Un'altra bomba a Foggia, il Viminale manda rinforzi
Non è passata nemmeno una settimana dalla mobilitazione di Libera con migliaia di persone in piazza, e la mafia foggiana è tornata a farsi sentire di nuovo squassando la città con una bomba. All'alba l'ennesima esplosione ha colpito un centro diurno per anziani «Il Sorriso di Stefano» in via Vincenzo Acquaviva, una struttura che fa parte del gruppo «Sanità Più» dei fratelli Luca e Cristian Vigilante, quest'ultimo già vittima di un attentato dinamitardo la sera del 3 gennaio.
I fratelli, con il suocero di Luca, sono parti offese e testimoni in un processo contro 29 presunti esponenti della mafia foggiana. Avrebbero subito un tentativo di estorsione da parte di due degli imputati che avrebbero chiesto il pizzo e volevano imporre assunzioni di loro protetti. L'ennesimo attentato, il decimo dall'inizio dell'anno in tutta la provincia, ha indotto il ministro dell'Interno Luciana Lamorgese, a confermare «la volontà dello Stato di contrastare con la massima determinazione ogni forma di criminalità» e ad annunciare l'invio «di un contingente straordinario di forze di polizia nella provincia di Foggia» mentre dal 15 febbraio, sarà attiva l'annunciata sezione operativa della Direzione investigativa antimafia.
La bomba di oggi, piazzata da un uomo incappucciato che è stato ripreso dalle telecamere di sicurezza, ha provocato prevalentemente danni esterni all'edificio, alla saracinesca e all'insegna e a quattro auto parcheggiate per strada ma avrebbe potuto avere conseguenze molto più gravi perché quando è esplosa, all'interno del centro anziani era al lavoro un'addetta alla sanificazione. Fortunatamente la donna non ha riportato ferite, ma è stata soccorsa dal 118 e portata al pronto soccorso in stato di choc.
Dall'inizio dell'anno c'è stata una escalation di attentati esplosivi nel Foggiano, prevalentemente contro esercizi commerciali: dieci in due settimane, di cui cinque nel capoluogo e altrettanti in provincia, cui va aggiunto l'omicidio di Roberto D'Angelo il 2 gennaio scorso, avvenuto a Foggia poco distante dalla zona dell'attentato di oggi. Un quartiere in una zona semicentrale a pochi passi da dove il 10 gennaio scorso è partita la marcia organizzata da Libera contro le mafie, che ha portato per strada 20mila persone. Ma «la marcia, non è stata sufficiente», ha detto la commissaria straordinaria del Governo per il coordinamento delle iniziative antiracket ed antiusura, Annapaola Porzio, che da oggi è a Foggia per due giorni di incontri che erano già stati convocati.
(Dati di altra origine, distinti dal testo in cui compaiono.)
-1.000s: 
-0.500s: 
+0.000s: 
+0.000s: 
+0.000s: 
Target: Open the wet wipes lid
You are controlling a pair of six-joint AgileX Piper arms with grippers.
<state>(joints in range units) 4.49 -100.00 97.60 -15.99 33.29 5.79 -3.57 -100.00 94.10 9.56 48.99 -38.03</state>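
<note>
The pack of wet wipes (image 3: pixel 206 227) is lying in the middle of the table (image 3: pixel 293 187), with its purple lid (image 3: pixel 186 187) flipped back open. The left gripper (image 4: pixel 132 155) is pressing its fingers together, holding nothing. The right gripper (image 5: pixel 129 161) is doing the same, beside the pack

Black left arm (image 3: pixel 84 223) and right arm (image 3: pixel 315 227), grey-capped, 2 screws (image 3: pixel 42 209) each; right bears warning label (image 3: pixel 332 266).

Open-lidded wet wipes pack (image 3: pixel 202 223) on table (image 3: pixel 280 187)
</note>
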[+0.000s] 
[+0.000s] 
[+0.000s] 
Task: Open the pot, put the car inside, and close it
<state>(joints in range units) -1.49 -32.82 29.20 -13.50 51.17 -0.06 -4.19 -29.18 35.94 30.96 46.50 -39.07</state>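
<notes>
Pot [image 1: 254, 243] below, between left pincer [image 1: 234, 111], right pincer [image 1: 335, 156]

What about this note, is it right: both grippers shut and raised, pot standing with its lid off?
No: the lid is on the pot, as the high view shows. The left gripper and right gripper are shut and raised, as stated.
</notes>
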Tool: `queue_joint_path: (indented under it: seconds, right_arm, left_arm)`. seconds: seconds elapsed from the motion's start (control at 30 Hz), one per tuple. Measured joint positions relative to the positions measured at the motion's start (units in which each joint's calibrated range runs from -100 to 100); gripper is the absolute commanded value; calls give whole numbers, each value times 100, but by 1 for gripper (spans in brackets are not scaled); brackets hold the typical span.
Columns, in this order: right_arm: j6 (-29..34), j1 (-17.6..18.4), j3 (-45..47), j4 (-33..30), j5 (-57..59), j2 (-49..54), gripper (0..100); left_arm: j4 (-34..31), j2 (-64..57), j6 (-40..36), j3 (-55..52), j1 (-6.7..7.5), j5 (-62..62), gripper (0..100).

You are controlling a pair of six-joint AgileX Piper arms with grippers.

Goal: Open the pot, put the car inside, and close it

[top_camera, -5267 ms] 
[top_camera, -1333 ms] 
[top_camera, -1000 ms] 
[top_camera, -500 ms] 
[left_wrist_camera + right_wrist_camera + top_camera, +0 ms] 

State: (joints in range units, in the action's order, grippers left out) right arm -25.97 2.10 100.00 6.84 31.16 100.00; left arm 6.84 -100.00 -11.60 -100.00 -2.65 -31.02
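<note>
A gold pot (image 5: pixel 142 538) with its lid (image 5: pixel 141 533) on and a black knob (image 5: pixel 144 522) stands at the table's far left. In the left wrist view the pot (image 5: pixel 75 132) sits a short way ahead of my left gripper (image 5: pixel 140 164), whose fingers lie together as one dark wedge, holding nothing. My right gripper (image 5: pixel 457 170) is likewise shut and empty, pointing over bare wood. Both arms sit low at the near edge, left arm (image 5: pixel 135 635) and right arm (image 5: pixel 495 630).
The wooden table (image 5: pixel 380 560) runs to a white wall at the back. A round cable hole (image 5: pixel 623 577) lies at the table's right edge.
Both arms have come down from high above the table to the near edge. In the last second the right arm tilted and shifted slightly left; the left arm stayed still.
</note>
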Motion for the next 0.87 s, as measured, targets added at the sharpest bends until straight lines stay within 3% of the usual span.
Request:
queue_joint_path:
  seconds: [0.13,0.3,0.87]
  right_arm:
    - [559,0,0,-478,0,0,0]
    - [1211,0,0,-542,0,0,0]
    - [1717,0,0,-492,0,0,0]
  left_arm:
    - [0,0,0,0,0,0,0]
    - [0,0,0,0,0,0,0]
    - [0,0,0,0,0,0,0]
«La riscossa deve essere nella vita di tutti i giorni - ha detto - tutti i giorni i cittadini devono dire: siamo liberi, vogliamo una vita serena. Non vogliamo avere niente a che fare con criminalità organizzata e con il malaffare». Ne è convinto anche il premier foggiano Giuseppe Conte che su Twitter ha invitato la popolazione a non abbassare la testa. «Gli inquirenti sono già al lavoro - ha detto - e non daremo tregua a chi pensa, con la violenza, di esiliare legalità, libertà e giustizia». Sulla stessa linea anche il governatore della Regione Puglia Michele Emiliano che sollecita una mobilitazione collettiva. «Non si può delegare solo alle forze di polizia e alla magistratura la lotta alla mafia.
La politica e la società devono interrogarsi su quanto sta accadendo». E mentre dal mondo politico e istituzionale si moltiplicano gli appelli alla cittadinanza a non abbassare la testa di fronte alla criminalità, ai suoi attentatori Luca Vigilante, presidente del gruppo «Sanità Più» lancia un appello: «Basta, cambiate vita, così non si ottiene nulla. Lasciate stare queste situazioni, chi ve lo fa fare». «Siamo esterrefatti. Non ci aspettavamo una cosa del genere a pochi giorni da una risposta collettiva, sociale, istituzionale», ma «riapriamo subito - ha assicurato - anche perché tutte le nostre strutture sono in sicurezza».